▶ Exercise requirements:
Copy out each line of the data that holds the string "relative".

▶ Extracted information:
---*---
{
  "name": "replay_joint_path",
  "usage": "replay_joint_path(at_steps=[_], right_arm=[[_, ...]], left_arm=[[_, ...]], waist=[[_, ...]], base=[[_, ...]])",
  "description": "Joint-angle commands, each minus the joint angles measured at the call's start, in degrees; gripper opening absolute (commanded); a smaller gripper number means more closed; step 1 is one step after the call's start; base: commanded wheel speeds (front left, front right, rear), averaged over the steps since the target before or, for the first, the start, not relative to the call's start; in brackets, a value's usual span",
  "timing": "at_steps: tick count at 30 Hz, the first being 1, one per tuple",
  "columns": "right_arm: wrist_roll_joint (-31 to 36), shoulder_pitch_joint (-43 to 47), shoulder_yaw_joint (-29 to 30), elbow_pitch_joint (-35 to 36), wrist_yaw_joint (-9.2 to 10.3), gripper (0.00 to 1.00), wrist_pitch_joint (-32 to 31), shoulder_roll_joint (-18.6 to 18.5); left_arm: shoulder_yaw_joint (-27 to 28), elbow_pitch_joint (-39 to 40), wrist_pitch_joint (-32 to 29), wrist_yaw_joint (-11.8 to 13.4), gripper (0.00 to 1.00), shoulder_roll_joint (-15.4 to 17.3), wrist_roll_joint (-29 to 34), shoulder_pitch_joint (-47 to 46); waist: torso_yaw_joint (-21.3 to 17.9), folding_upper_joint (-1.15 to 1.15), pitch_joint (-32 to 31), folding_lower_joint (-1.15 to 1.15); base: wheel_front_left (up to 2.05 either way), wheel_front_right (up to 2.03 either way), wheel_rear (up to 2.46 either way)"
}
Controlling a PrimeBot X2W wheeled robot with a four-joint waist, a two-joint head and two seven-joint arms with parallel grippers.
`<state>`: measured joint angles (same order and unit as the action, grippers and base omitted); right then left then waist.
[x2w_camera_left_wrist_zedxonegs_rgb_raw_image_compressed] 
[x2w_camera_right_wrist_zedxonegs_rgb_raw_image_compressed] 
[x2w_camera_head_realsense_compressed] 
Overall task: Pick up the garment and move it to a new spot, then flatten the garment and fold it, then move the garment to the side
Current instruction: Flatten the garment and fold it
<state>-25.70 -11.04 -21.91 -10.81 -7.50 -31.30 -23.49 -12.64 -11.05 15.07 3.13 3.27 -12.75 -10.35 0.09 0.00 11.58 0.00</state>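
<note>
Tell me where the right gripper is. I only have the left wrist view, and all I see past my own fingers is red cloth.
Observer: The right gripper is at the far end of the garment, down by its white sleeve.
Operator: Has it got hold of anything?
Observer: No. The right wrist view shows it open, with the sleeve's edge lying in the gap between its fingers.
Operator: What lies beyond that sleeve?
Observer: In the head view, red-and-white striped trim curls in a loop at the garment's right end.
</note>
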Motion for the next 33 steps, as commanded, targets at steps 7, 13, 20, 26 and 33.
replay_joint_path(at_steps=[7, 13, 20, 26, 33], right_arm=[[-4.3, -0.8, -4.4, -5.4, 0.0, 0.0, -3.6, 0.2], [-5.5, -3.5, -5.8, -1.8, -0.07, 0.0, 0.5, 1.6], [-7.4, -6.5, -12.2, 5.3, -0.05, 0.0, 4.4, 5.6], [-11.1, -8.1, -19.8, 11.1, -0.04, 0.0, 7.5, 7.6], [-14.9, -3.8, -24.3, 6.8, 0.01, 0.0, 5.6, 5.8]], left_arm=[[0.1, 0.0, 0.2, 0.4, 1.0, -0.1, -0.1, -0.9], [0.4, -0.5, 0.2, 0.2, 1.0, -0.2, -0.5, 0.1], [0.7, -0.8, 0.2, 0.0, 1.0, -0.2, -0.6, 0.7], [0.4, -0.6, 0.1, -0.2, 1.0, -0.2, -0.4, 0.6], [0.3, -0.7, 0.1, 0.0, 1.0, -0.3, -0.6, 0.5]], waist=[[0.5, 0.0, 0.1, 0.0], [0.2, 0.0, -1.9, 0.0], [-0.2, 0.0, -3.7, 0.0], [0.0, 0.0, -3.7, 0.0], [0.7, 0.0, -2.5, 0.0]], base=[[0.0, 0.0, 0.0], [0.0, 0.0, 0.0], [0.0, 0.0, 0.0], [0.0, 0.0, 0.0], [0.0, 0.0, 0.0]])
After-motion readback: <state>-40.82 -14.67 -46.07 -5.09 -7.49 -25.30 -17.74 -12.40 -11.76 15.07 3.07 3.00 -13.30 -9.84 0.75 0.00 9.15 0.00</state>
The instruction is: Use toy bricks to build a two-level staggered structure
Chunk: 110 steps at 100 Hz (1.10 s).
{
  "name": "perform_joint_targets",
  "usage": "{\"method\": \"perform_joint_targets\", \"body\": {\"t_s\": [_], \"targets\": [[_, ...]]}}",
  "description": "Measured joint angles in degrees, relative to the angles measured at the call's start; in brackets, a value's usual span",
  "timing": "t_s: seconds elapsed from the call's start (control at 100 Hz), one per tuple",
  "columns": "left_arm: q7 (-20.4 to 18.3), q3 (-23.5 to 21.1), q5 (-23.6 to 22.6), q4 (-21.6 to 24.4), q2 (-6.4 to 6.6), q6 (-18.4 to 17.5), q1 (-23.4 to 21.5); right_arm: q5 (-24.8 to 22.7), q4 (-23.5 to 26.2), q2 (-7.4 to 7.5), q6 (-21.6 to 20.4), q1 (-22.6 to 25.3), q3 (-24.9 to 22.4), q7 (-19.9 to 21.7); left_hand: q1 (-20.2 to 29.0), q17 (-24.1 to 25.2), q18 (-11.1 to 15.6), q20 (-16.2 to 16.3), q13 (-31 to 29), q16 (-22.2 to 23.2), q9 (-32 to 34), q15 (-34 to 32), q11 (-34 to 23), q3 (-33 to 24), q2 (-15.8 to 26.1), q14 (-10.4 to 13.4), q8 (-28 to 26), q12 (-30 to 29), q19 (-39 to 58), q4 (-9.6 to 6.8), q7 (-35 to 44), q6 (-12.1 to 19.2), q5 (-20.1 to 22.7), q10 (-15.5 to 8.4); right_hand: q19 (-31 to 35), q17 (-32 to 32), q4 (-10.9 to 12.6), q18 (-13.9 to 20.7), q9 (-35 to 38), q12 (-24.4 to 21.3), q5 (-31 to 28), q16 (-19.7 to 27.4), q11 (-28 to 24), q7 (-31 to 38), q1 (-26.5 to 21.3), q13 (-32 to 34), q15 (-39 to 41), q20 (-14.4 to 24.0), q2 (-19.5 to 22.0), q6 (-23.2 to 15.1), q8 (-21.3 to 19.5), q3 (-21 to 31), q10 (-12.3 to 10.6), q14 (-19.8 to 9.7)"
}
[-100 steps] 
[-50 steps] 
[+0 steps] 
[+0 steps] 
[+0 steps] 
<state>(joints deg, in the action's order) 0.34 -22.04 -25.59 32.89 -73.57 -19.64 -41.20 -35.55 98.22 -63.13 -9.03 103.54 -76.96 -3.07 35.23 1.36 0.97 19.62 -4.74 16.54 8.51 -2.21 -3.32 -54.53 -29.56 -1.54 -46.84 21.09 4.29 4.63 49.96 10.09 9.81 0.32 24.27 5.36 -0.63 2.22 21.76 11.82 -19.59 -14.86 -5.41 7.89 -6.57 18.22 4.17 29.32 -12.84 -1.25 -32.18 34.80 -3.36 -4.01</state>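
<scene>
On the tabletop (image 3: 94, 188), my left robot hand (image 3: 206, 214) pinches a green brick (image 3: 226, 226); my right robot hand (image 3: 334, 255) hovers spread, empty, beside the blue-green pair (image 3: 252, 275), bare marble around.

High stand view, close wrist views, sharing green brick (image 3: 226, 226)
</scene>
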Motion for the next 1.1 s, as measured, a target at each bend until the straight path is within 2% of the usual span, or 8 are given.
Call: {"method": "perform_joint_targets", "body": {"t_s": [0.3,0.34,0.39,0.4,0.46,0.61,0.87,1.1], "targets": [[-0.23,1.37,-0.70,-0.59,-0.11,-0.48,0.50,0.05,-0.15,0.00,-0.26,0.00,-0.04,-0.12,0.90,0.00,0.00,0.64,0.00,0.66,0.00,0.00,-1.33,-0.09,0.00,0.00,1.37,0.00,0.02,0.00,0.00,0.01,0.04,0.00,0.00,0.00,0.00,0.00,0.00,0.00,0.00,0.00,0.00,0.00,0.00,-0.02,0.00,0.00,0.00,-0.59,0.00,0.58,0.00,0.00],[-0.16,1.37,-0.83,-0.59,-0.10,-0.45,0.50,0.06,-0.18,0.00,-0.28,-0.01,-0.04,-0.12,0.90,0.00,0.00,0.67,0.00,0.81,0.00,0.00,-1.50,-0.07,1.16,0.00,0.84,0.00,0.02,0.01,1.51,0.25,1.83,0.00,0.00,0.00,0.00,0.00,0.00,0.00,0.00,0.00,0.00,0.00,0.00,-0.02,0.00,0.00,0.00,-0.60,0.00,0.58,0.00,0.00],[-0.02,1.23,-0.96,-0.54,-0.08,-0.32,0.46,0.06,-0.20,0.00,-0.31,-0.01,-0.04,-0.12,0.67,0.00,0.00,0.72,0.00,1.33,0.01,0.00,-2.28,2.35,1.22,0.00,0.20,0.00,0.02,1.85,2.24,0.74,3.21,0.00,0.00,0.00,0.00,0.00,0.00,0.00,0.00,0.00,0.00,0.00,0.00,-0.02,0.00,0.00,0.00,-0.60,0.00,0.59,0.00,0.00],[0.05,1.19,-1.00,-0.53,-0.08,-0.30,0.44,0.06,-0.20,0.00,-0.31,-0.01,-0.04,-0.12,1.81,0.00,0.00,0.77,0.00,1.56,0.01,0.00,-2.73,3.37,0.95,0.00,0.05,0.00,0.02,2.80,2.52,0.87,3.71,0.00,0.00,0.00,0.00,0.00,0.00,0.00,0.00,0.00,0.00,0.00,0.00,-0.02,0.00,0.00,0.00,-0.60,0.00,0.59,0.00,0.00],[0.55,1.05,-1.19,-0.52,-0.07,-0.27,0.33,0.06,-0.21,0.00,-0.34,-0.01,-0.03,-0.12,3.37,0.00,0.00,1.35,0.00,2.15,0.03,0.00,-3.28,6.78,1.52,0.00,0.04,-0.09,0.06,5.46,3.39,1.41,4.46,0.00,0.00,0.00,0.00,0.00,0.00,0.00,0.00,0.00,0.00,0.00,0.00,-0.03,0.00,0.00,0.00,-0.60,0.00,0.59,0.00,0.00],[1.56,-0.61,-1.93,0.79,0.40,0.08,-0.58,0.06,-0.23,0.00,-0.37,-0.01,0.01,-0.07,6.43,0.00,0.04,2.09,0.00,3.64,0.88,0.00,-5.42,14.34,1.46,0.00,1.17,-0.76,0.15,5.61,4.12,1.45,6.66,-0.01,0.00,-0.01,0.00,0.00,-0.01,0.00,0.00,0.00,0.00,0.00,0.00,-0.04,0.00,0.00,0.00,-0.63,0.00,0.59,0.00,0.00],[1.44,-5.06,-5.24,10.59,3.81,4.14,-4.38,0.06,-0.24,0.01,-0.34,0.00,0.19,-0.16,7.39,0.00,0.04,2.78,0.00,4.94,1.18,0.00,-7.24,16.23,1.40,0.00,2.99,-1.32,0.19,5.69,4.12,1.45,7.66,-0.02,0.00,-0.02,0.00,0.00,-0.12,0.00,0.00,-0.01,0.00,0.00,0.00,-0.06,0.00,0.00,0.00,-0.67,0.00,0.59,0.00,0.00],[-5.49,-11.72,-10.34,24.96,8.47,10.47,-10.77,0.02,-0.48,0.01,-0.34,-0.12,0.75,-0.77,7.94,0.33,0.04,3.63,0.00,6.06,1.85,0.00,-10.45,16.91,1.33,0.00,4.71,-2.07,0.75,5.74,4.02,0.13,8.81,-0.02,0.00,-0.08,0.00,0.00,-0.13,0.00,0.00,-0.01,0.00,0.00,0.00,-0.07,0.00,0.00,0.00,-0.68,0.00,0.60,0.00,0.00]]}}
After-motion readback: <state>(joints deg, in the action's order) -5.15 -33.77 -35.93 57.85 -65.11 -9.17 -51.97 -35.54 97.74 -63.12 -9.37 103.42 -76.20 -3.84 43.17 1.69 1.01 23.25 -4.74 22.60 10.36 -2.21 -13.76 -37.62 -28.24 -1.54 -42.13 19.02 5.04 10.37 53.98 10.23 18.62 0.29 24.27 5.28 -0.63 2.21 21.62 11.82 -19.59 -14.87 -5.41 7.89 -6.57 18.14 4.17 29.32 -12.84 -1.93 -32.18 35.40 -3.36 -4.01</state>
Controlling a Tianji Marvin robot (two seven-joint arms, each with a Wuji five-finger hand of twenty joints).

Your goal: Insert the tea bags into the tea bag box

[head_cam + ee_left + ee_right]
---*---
▶ Written solution:
  "description": "Joint-angle commands, each minus the joint angles measured at the call's start, in degrees; gripper opening absolute (commanded); a smaller gripper number means more closed; step 1 is one step after the call's start; base: commanded wheel speeds (front left, front right, rear), averaged over the steps since the target before or, for the first, the start, not relative to the call's start; in brackets, a value's usual span",
  "description": "Measured joint angles in degrees, relative to the angles measured at the call's start; in brackets, a value's usual span",

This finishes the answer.